DNA sample integrity was assessed by electrophoresis on 1% agarose gel. The concentration of DNA in the samples was determined in a Microplate Reader (Qubit Fluorometer, Invitrogen). Amplification of bacterial DNA to create 16S libraries was performed using PCR primers targeting the 16S rRNA gene V3-V4 (319F-806R) and the products were purified with Ampure XP beads (AGENCOURT).

The primer sequence was:

341F-ACTCCTACGGGAGGCAGCAG

806R-GGACTACGTGGGTATCTAAT

After quantification by real-time quantitative PCR (RT-qPCR) (EvaGreen) the qualified libraries were sequenced on the Illumina MiSeq System using the PE300 reagent Kit.

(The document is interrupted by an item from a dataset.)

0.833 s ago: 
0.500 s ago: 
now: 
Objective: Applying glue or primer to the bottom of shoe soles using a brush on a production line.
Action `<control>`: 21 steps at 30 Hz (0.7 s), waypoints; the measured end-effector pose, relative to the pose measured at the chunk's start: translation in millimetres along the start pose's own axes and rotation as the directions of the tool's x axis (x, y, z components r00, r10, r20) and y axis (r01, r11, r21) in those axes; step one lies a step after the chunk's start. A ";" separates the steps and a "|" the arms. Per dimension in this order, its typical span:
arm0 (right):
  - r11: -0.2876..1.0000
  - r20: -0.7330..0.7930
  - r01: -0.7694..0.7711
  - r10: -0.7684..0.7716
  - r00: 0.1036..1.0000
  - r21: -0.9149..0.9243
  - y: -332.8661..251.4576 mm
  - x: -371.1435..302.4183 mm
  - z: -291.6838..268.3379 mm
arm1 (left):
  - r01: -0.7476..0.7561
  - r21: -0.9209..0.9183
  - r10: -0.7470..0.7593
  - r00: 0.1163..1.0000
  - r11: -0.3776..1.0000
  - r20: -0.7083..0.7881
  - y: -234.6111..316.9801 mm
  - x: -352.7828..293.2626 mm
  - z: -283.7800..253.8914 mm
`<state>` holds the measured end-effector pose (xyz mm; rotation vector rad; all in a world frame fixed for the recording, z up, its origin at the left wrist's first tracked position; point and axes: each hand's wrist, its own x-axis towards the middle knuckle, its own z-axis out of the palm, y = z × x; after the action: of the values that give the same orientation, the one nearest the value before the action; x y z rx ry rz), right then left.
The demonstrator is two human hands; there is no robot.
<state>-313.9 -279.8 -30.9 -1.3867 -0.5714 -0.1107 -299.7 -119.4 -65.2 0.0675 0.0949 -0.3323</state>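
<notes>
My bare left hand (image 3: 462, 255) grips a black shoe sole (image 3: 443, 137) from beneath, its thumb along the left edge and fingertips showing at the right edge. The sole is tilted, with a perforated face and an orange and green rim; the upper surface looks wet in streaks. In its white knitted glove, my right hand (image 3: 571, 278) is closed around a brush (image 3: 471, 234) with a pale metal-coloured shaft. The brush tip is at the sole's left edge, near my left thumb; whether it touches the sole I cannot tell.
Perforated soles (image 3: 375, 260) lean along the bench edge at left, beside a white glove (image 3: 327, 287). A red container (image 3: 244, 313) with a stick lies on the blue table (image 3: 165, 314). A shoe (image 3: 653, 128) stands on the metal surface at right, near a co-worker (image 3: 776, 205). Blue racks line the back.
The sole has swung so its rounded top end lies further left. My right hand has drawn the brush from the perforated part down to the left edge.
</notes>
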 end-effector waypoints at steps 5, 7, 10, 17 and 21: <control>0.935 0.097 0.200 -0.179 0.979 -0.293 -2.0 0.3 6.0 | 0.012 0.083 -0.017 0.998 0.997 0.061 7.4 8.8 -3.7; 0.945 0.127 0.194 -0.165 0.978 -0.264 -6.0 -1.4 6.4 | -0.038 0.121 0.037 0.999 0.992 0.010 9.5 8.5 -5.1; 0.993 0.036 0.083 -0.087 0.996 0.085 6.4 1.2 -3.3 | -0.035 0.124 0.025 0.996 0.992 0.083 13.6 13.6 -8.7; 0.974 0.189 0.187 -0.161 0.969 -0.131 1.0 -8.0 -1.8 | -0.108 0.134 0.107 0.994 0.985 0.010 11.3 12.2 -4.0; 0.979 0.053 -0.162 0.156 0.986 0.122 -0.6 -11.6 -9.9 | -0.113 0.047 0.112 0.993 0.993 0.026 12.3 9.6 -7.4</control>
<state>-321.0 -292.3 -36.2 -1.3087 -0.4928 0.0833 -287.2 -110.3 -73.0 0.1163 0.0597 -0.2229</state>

All solutions utilized in sample processing, PBS, lysozyme buffers, reagents in commercial kits and empty tubes from the isolation kit were treated as negative controls. All these underwent the respective DNA extraction procedures. Absence of contaminating bacteria was confirmed as all failed the amplification step for 16S libraries.

Bioinformatics and statistical analysis

The quality control (QC) filter was performed using DADA2 and the amplicons were paired and clustered88. Phylotype and gene inference analyses were performed by first aligning the quality-controlled query reads to the reference alignment with Infernal89 placing them on the phylogenetic reference tree with pplacer90. Taxonomical classification and gene inferences were based on edge placement and consensus identity with either internal or terminal nodes as described in Bowman and Ducklow30. The diversity indices were constructed using Phyloseq91. To see structural segregation between groups, Partial Least Squares Discriminant Analysis (PLS-DA) model was generated using PRIMER792. Functional metagenome of the oral microbiome based on BioCyc orthology abundance was inferred using PAPRICA and VOOM93,94. Differential abundances of various edges as well as functional pathways, were analyzed by DESeq295,96.